**Task prompt:** The output must match the lines from the first line of the listing below through the line holding "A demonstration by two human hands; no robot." exactly and must contain no pictures.

**Records provided:**
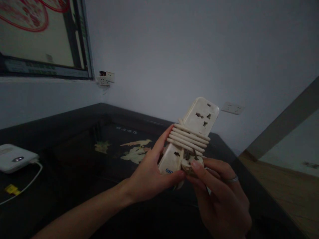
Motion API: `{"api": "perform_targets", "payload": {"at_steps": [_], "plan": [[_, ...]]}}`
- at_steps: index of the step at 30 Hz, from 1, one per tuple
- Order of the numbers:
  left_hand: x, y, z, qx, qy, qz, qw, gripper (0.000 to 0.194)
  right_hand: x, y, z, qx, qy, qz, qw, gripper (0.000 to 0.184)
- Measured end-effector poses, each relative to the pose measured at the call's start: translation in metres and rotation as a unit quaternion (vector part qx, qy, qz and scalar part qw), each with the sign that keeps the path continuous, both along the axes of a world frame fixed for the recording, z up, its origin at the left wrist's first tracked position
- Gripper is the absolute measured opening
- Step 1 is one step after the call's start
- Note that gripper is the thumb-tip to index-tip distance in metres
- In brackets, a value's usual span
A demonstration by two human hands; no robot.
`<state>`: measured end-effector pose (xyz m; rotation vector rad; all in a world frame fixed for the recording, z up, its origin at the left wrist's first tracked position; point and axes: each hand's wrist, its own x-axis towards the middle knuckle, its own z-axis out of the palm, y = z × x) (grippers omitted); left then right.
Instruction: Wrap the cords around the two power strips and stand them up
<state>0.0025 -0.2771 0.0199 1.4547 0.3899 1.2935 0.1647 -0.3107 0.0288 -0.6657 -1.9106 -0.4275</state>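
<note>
A white power strip (199,116) is held tilted above the dark table, its sockets facing me. Several turns of its white cord (188,139) are wound around its middle. My left hand (152,169) grips the strip from the left side, thumb across its lower end near blue lettering. Between the thumb and fingers of my right hand (219,192) is the cord's plug (189,162), pressed up against the lowest turns of cord. The metal prongs point up toward the windings; whether they are tucked under a turn I cannot tell. A ring is on one right finger.
The glossy black table (74,132) bears a bird-and-flower picture (136,151). At the left lies a white device (17,157) with a white cable (32,181) and a yellow tag (12,190). Wall sockets (233,108) are behind the table; a window (45,39) is at upper left.
</note>
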Motion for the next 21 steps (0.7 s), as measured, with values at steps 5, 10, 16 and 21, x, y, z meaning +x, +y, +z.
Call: {"api": "perform_targets", "payload": {"at_steps": [5,10,16,21], "plan": [[0.003,0.002,-0.004,-0.033,-0.022,-0.001,0.999,0.092,0.001,-0.001,0.0,0.0,-0.011,0.003,1.0,0.041],[0.002,0.005,-0.005,-0.074,-0.01,-0.026,0.997,0.097,0.003,-0.002,0.002,-0.015,-0.029,0.0,0.999,0.036],[-0.001,0.005,-0.001,-0.095,0.024,-0.038,0.994,0.087,0.004,-0.008,0.006,-0.043,-0.029,0.009,0.999,0.037],[-0.007,0.007,0.005,-0.082,0.046,-0.052,0.994,0.071,0.002,-0.012,0.009,-0.052,-0.02,0.007,0.998,0.038]]}}
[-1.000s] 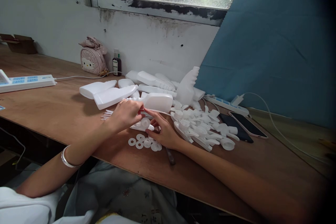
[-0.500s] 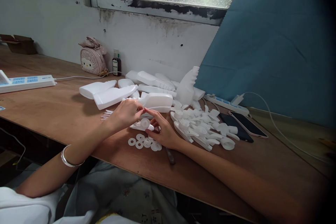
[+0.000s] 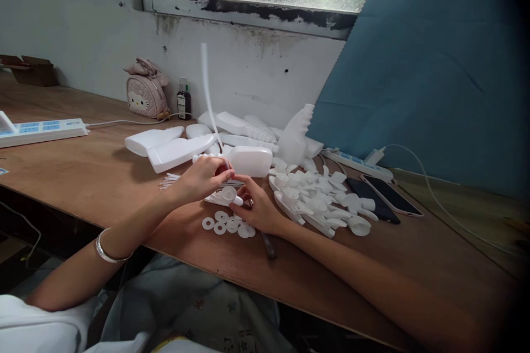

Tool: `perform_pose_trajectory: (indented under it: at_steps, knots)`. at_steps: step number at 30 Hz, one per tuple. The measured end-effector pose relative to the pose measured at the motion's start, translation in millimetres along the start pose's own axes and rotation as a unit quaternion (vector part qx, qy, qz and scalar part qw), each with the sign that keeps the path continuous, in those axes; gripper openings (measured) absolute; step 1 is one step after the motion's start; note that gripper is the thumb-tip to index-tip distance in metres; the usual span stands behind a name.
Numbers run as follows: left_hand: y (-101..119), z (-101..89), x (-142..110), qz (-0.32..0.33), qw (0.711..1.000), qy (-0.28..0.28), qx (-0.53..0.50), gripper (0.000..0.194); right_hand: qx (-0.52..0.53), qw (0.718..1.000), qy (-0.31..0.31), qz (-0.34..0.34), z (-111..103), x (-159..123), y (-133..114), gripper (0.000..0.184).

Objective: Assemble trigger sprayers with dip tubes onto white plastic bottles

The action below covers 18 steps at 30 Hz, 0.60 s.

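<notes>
My left hand [image 3: 207, 176] pinches a thin white plastic tube [image 3: 209, 94] that rises steeply from the fingers, its upper part blurred. My right hand [image 3: 259, 207] reaches its index finger to my left fingertips. Its thumb and other fingers close about the end of a white sprayer head [image 3: 227, 195], which lies low over the table with its round collar up. Under my right palm passes a tool with a dark handle [image 3: 269, 247]; whether it is held is hidden. Flat white ring washers [image 3: 220, 228] lie just below the hands. More tubes [image 3: 168, 181] lie behind my left wrist.
White bottles [image 3: 182, 151] are heaped behind my hands, one bottle [image 3: 295, 135] upright. Sprayer heads [image 3: 317, 198] form a pile at right, beside two phones [image 3: 391, 196]. Power strips [image 3: 45, 129], a pink bag [image 3: 146, 91] and a dark bottle [image 3: 184, 100] stand farther off.
The white tube now stands up from my left fingers; it was not upright there before. My left hand has shifted slightly right, while my right hand is nearly still.
</notes>
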<state>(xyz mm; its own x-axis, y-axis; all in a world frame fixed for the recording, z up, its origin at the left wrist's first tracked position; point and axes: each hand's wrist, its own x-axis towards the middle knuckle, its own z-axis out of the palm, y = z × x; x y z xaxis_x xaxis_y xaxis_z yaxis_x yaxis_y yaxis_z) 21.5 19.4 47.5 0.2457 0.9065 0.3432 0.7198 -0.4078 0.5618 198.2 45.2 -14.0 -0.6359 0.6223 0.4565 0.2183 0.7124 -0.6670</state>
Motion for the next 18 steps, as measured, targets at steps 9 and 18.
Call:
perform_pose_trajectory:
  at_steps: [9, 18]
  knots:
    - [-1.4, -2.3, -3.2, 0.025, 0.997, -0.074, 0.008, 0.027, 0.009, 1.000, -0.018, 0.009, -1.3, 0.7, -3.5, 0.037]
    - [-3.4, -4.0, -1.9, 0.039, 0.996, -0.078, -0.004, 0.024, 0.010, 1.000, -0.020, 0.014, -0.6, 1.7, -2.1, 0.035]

**Solution for this exercise:**
Motion API: `{"api": "perform_targets", "payload": {"at_steps": [_], "plan": [[_, ...]]}}`
- at_steps: index of the step at 30 Hz, from 1, one per tuple
- Order of the numbers:
  left_hand: x, y, z, qx, qy, qz, qw, gripper (0.000 to 0.194)
  right_hand: x, y, z, qx, qy, qz, qw, gripper (0.000 to 0.184)
- Measured end-effector poses, each relative to the pose measured at the call's start: translation in metres and rotation as a unit quaternion (vector part qx, qy, qz and scalar part qw), each with the sign that keeps the path continuous, both along the axes of a world frame fixed for the recording, z up, its origin at the left wrist's first tracked position
- Gripper is the absolute measured opening
- Step 1 is one step after the call's start
- Note that gripper is the thumb-tip to index-tip distance in metres
- In brackets, a value's usual span
A demonstration by two human hands; no robot.

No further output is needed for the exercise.